Preface to Another Place Called Home
The Susquehanna Valley Children’s Home where I was deposited at eleven was called an orphanage but we only had one orphan. Stewart was considered the lucky one. The rest of us were consumed by our troubled and broken homes.
To us, this institution was another place called home. Here, our lives centered around the Main Building, a huge ancient stone structure that was scary and reeked of mystery. We lived between the shadow of the homes we left behind and the dread of where we would end up. In town, we heard the whispers, “They’re from the Home.”
I wrote Sue's story in the first person, present tense to bring Sue and her story closer to you, the reader. Her voice, perceptions, and experiences begin with Sue at age eleven and evolve as Sue matures. Her narrative also suggests how chaotic adolescence is when there is no parent. As some research suggests, without a close adult to help reminisce and interpret events, life is especially episodic. In the Home, we were merely what happened to us.
Sue’s story concludes as she reaches eighteen, the moment when foster care ends. It’s called “aging out.” It’s when she must leave the Home. This is an especially rough time for foster kids who have not found a placement with a family. I want you, the reader, to be by her side, to experience the evolution of her life and the finality of that horizon as she did.

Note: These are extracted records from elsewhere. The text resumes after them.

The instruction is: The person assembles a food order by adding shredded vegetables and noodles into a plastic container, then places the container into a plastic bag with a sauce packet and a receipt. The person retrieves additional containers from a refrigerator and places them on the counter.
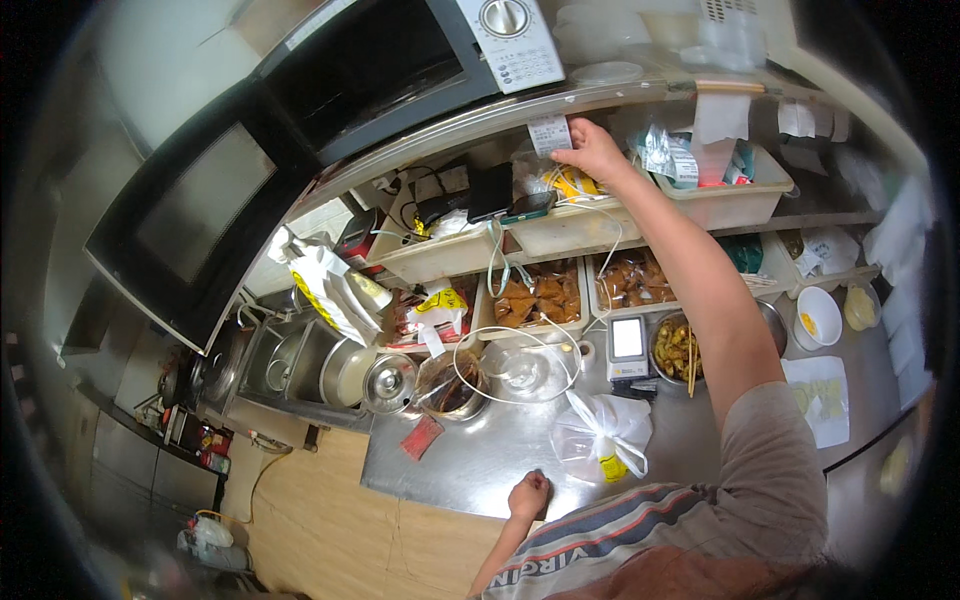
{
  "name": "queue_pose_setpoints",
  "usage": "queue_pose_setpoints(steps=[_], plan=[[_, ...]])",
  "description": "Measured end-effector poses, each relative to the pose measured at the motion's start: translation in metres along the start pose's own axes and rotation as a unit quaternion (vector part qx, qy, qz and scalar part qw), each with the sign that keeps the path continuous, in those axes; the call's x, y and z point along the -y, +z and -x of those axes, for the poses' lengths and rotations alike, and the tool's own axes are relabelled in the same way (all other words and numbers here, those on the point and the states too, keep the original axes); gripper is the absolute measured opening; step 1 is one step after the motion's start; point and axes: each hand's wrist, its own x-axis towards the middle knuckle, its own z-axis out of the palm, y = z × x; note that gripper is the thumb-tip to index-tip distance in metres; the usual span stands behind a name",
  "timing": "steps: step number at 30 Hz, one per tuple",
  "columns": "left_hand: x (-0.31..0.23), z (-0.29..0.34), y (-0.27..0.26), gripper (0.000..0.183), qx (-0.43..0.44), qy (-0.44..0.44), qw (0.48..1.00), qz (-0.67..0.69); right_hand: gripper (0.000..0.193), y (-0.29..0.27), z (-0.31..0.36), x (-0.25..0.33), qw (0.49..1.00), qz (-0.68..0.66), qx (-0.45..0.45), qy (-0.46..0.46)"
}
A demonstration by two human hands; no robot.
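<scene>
My right hand [592, 152] is raised to the edge of the upper shelf, its fingers closed on a small white printed paper slip [549, 134]. My left hand [528, 495] rests curled at the near edge of the steel counter [460, 465]; whatever its fingers may hold is hidden. Between the two arms, a knotted white plastic bag [602, 436] with a yellow label stands on the counter. Behind that bag is a small device with a lit screen [628, 345]. Next to it, a bowl of food [672, 350] has chopsticks lying in it.
A microwave [370, 75] sits above the shelf. Plastic bins [570, 232] line the shelf, with bins of brown food [540, 295] below. A lidded pot [390, 383], a red packet [421, 437] and a white bowl [818, 318] are on the counter. Sinks [290, 360] lie left.
</scene>
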Motion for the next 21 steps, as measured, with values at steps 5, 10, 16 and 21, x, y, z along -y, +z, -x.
queue_pose_setpoints(steps=[5, 10, 16, 21], plan=[[0.002, 0.005, 0.007, 0.023, -0.064, 0.059, 0.996, -0.005, 0.022, 0.006, 0.071, 0.032, 0.999, 0.02, -0.025, 0.017], [-0.003, 0.012, 0.002, 0.02, -0.075, 0.042, 0.996, 0.009, 0.029, 0.007, 0.229, -0.005, 0.989, 0.137, 0.001, -0.057], [-0.006, 0.003, 0.003, 0.018, -0.097, 0.043, 0.994, -0.031, 0.016, 0.008, 0.346, -0.131, 0.955, 0.256, 0.148, -0.007], [-0.007, 0.005, 0.003, 0.018, -0.086, 0.024, 0.996, -0.03, 0.018, 0.011, 0.35, -0.133, 0.963, 0.229, 0.14, 0.036]])
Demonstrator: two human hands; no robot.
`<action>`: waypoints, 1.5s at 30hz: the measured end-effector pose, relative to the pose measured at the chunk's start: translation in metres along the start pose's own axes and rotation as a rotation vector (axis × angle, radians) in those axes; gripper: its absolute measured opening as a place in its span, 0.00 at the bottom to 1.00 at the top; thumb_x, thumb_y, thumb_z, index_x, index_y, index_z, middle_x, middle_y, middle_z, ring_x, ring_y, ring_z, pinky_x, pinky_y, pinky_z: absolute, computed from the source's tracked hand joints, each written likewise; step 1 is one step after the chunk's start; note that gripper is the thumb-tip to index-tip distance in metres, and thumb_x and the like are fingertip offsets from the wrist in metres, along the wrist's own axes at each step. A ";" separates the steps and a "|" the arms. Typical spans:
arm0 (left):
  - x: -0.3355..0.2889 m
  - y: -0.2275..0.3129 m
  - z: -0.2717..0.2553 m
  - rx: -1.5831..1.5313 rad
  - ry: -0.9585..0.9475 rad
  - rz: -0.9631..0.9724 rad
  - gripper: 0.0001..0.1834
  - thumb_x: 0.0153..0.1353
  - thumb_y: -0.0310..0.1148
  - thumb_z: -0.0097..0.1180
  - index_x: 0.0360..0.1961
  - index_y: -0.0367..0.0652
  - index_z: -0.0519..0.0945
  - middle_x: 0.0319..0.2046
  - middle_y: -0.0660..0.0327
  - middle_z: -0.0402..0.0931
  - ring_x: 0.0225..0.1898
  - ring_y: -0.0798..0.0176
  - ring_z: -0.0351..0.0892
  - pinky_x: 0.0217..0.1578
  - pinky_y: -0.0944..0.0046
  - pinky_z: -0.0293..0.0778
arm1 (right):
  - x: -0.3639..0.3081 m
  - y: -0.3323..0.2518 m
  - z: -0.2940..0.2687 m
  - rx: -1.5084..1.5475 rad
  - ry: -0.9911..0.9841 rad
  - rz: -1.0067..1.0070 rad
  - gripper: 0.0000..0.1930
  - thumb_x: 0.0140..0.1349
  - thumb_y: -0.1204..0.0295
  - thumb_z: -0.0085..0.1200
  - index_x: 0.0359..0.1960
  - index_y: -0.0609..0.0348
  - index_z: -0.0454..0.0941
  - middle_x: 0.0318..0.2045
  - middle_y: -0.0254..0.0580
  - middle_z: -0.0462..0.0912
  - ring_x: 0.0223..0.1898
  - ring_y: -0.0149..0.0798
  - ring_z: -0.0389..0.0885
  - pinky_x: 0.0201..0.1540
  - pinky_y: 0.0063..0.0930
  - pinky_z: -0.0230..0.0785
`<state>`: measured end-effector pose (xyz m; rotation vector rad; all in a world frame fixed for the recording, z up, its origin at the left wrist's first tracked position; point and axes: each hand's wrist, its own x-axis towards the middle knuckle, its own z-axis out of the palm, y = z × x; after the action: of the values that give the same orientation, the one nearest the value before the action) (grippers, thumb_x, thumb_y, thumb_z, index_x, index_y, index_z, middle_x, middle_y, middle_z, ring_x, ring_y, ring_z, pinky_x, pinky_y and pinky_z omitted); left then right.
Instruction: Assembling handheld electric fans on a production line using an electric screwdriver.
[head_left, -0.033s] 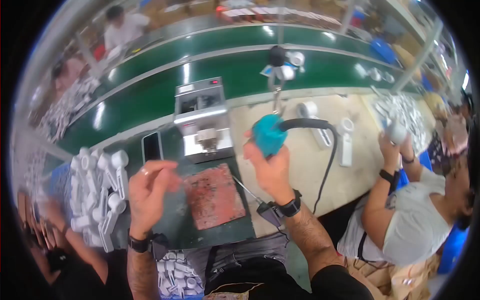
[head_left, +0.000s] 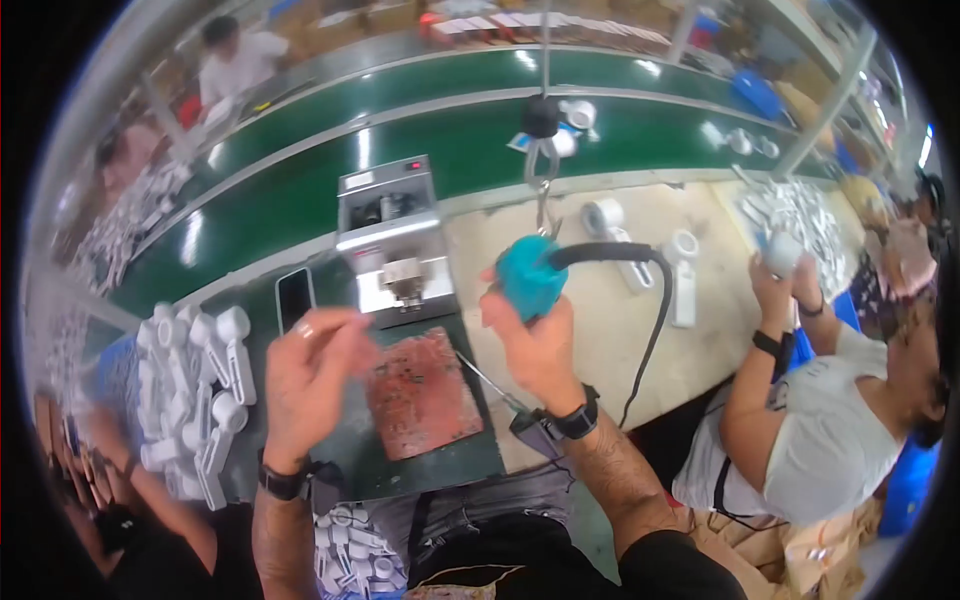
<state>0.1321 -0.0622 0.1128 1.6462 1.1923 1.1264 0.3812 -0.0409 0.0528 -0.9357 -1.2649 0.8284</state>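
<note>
My right hand (head_left: pixel 535 345) is wrapped round a teal corded electric screwdriver (head_left: pixel 532 275), which hangs from a metal hook (head_left: pixel 544 200). A thick black cable (head_left: pixel 610 252) leaves its side, and its working end is hidden. Over the dark green bench, my left hand (head_left: pixel 315 375) is raised with its fingers bent toward the thumb. Its fingertips are blurred, so anything between them cannot be made out. Right beside it lies a worn red mat (head_left: pixel 425 395). A silver screw feeder (head_left: pixel 393 240) stands behind the mat. White plastic parts (head_left: pixel 185 370) with round heads and handles are heaped left of this hand.
A phone (head_left: pixel 295 295) lies left of the feeder. Two similar white parts rest on the pale board (head_left: pixel 510 350). At the right a co-worker (head_left: pixel 800 420) holds a white piece near another heap (head_left: pixel 795 220). A green conveyor (head_left: pixel 460 140) crosses behind the bench.
The whole scene sits slightly further left as the view shifts. My left hand is slightly nearer the red mat. The right hand keeps its grip on the screwdriver.
</note>
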 end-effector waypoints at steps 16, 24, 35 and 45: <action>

Pat Schneider, a well known and highly respected author and founder of Amherst Writers and Artists, shared her experience about writing her story. Like me, Pat was placed in an orphanage at eleven. She kept diaries but, for years, did not refer to them. After she wrote Wake Up Laughing where she mentioned her time in the home, a woman who then ran the orphanage sent along her sixth grade report card. That opened the door for Pat and she finally researched her experience and wrote her story. In Writing Alone and with Others, she tells us that “Until that moment, almost half a century later, I could not look at the gold in the deepest room of my childhood. Now I am writing about it.”
Another Place Called Home: Surviving Foster Care represents the kind of achievement I wish for every child, foster kid or not. We all have the possibility of self-truth; we need to see it, hang on to it, face it, let it guide us even in the dark.